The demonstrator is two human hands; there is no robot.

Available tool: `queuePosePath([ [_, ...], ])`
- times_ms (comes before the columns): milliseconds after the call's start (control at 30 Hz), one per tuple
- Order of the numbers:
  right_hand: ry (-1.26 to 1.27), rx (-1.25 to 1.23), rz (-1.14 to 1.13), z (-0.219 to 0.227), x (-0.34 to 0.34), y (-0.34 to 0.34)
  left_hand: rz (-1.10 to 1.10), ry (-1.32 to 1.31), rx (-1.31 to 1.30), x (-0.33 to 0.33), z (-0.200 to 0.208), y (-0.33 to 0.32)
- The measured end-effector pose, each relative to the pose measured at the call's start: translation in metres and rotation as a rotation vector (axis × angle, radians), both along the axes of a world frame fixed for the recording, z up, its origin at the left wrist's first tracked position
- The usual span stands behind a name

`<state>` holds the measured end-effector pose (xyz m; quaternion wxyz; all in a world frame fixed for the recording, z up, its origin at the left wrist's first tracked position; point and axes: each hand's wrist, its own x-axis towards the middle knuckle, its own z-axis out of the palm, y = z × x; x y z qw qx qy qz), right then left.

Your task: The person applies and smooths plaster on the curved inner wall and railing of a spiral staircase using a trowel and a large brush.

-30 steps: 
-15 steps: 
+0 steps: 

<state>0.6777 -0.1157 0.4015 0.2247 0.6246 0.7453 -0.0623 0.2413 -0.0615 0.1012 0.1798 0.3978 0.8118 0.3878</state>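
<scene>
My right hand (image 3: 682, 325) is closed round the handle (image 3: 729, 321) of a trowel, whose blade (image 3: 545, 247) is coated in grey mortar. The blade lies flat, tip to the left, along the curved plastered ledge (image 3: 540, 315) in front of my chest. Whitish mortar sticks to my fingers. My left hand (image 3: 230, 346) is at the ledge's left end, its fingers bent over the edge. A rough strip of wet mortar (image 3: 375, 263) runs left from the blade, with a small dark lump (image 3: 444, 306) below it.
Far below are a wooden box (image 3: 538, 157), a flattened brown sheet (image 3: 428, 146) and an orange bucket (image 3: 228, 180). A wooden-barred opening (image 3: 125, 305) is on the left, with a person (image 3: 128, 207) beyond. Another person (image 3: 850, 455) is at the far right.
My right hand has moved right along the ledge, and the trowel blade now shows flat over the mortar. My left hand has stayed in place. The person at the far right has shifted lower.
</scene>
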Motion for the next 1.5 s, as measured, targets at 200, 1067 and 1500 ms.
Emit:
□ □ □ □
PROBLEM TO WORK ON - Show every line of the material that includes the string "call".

ANSWER BELOW -
- times_ms (comes before the columns): milliseconds after the call's start (control at 30 Hz), one per tuple
- The measured end-effector pose, each relative to the pose measured at the call's start: translation in metres and rotation as a rotation vector (axis × angle, radians), both along the axes of a world frame fixed for the recording, z up, its origin at the left wrist's first tracked position

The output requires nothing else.